### Try it
In this exercise, every entry below is to be reproduced word for word.

--- Exercise input Enclosed Below ---

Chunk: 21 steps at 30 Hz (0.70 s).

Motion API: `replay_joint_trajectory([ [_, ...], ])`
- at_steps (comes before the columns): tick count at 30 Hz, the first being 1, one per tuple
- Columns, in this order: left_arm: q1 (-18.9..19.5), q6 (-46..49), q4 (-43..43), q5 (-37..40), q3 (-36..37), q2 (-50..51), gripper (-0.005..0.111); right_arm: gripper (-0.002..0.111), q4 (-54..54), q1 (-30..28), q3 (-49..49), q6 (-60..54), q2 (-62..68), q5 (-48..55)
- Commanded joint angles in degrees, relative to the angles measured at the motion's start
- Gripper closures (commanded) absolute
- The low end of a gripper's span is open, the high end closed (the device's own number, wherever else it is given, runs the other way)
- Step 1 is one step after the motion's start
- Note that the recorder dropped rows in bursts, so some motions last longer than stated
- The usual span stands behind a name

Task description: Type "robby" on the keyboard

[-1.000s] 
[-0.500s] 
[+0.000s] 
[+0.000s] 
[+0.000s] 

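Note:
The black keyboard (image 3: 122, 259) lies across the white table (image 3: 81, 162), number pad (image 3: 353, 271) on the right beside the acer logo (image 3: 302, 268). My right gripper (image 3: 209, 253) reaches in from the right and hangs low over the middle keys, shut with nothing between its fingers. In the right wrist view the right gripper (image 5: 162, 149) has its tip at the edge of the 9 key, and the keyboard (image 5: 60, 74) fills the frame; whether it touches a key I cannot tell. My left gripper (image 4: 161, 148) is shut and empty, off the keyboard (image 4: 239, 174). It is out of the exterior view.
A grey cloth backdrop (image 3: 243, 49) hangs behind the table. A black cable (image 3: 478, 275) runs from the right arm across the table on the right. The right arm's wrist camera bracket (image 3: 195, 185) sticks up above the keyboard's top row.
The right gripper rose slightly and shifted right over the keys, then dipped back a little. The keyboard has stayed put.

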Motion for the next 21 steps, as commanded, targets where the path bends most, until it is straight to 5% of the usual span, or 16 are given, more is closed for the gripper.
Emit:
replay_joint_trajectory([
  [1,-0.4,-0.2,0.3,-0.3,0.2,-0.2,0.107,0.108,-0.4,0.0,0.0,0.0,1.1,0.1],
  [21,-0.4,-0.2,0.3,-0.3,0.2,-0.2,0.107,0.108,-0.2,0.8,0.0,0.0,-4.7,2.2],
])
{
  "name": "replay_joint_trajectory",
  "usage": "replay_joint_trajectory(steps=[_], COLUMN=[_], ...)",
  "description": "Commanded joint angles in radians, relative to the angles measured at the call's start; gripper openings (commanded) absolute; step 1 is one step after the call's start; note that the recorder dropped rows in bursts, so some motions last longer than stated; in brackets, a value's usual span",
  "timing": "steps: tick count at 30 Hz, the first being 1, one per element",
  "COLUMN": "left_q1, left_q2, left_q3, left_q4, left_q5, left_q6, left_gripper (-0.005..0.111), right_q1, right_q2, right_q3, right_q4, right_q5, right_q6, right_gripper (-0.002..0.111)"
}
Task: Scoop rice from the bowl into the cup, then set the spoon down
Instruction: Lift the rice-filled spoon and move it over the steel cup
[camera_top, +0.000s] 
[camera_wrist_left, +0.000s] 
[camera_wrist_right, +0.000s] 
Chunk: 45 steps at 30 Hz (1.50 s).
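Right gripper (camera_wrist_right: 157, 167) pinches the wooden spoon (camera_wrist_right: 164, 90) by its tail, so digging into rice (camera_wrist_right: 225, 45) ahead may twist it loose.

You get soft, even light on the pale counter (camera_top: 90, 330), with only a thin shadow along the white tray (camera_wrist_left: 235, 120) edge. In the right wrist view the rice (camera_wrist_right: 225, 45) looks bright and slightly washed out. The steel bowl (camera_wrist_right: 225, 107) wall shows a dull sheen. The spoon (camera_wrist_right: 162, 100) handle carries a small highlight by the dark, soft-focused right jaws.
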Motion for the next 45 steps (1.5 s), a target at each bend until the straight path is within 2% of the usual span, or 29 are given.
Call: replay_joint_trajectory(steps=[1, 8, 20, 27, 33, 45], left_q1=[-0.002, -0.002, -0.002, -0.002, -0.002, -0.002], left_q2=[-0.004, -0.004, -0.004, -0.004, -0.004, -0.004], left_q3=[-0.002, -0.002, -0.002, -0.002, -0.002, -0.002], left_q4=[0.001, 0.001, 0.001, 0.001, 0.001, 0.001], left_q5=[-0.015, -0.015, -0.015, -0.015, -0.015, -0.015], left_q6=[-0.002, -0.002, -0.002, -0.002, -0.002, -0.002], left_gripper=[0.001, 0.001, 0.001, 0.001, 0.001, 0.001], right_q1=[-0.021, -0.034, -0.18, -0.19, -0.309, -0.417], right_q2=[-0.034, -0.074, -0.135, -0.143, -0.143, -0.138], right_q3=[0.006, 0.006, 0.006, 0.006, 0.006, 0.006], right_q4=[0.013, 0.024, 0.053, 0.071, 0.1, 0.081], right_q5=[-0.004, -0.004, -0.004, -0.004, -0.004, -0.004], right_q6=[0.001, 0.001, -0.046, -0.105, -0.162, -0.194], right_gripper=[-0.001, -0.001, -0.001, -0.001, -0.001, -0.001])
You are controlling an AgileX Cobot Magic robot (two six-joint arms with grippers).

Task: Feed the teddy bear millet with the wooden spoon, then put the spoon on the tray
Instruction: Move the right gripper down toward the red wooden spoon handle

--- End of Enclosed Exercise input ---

### Solved problem
Chunk: 21 steps at 30 Hz (0.70 s).

Motion API: `replay_joint_trajectory([ [_, ...], ])`
- at_steps (comes before the columns): tick count at 30 Hz, the first being 1, one per tuple
- Columns, in this order: left_arm: q1 (-18.9..19.5), q6 (-46..49), q4 (-43..43), q5 (-37..40), q3 (-36..37), q2 (-50..51), gripper (-0.005..0.111); right_arm: gripper (-0.002..0.111), q4 (-54..54), q1 (-30..28), q3 (-49..49), q6 (-60..54), q2 (-62..68), q5 (-48..55)
- Commanded joint angles in degrees, relative to the angles measured at the motion's start
- Gripper closures (commanded) absolute
- The low end of a gripper's span is open, the high end closed (the device's own number, wherever else it is given, runs the other way)
- Step 1 is one step after the motion's start
- Note that the recorder dropped rows in bursts, so some motions last longer than stated
- The usual span stands behind a name

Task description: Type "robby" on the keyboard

[-1.000s] 
[-0.500s] 
[+0.000s] 
[+0.000s] 
[+0.000s] 

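Note:
The black keyboard (image 3: 122, 259) lies across the white table (image 3: 81, 162), number pad (image 3: 353, 271) on the right beside the acer logo (image 3: 302, 268). My right gripper (image 3: 209, 253) reaches in from the right and hangs low over the middle keys, shut with nothing between its fingers. In the right wrist view the right gripper (image 5: 162, 149) has its tip at the edge of the 9 key, and the keyboard (image 5: 60, 74) fills the frame; whether it touches a key I cannot tell. My left gripper (image 4: 161, 148) is shut and empty, off the keyboard (image 4: 239, 174). It is out of the exterior view.
A grey cloth backdrop (image 3: 243, 49) hangs behind the table. A black cable (image 3: 478, 275) runs from the right arm across the table on the right. The right arm's wrist camera bracket (image 3: 195, 185) sticks up above the keyboard's top row.
The right gripper rose slightly and shifted right over the keys, then dipped back a little. The keyboard has stayed put.
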
Motion for the next 21 steps, as commanded, targets where the path bends most, until it is straight to 5% of the usual span, or 16 are given, more is closed for the gripper.
Emit:
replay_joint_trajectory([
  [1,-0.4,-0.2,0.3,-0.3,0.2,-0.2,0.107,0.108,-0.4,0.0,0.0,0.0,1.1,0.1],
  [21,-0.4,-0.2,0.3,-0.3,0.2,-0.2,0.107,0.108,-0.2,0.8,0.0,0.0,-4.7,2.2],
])
{
  "name": "replay_joint_trajectory",
  "usage": "replay_joint_trajectory(steps=[_], COLUMN=[_], ...)",
  "description": "Commanded joint angles in radians, relative to the angles measured at the call's start; gripper openings (commanded) absolute; step 1 is one step after the call's start; note that the recorder dropped rows in bursts, so some motions last longer than stated; in brackets, a value's usual span",
  "timing": "steps: tick count at 30 Hz, the first being 1, one per element",
  "COLUMN": "left_q1, left_q2, left_q3, left_q4, left_q5, left_q6, left_gripper (-0.005..0.111), right_q1, right_q2, right_q3, right_q4, right_q5, right_q6, right_gripper (-0.002..0.111)"
}
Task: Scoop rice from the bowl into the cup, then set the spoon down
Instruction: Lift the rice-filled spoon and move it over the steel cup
[camera_top, +0.000s] 
[camera_wrist_left, +0.000s] 
[camera_wrist_right, +0.000s] 
Chunk: 45 steps at 30 Hz (1.50 s).
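Right gripper (camera_wrist_right: 157, 167) pinches the wooden spoon (camera_wrist_right: 164, 90) by its tail, so digging into rice (camera_wrist_right: 225, 45) ahead may twist it loose.

You get soft, even light on the pale counter (camera_top: 90, 330), with only a thin shadow along the white tray (camera_wrist_left: 235, 120) edge. In the right wrist view the rice (camera_wrist_right: 225, 45) looks bright and slightly washed out. The steel bowl (camera_wrist_right: 225, 107) wall shows a dull sheen. The spoon (camera_wrist_right: 162, 100) handle carries a small highlight by the dark, soft-focused right jaws.
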Motion for the next 45 steps (1.5 s), a target at each bend until the straight path is within 2% of the usual span, or 29 are given.
Call: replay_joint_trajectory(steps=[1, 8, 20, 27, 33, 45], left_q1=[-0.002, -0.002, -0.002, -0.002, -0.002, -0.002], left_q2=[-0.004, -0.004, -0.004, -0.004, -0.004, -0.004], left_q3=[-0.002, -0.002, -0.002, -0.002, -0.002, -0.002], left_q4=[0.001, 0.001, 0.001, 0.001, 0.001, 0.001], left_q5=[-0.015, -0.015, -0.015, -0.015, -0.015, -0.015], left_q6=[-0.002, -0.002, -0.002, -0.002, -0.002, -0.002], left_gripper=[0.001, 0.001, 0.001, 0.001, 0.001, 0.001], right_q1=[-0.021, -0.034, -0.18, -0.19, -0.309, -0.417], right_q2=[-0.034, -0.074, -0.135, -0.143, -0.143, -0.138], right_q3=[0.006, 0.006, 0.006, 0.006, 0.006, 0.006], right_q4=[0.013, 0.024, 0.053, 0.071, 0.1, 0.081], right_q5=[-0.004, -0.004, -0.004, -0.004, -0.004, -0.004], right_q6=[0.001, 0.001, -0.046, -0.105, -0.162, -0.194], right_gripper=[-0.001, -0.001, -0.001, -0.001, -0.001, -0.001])
You are controlling an AgileX Cobot Magic robot (two six-joint arms with grippers).

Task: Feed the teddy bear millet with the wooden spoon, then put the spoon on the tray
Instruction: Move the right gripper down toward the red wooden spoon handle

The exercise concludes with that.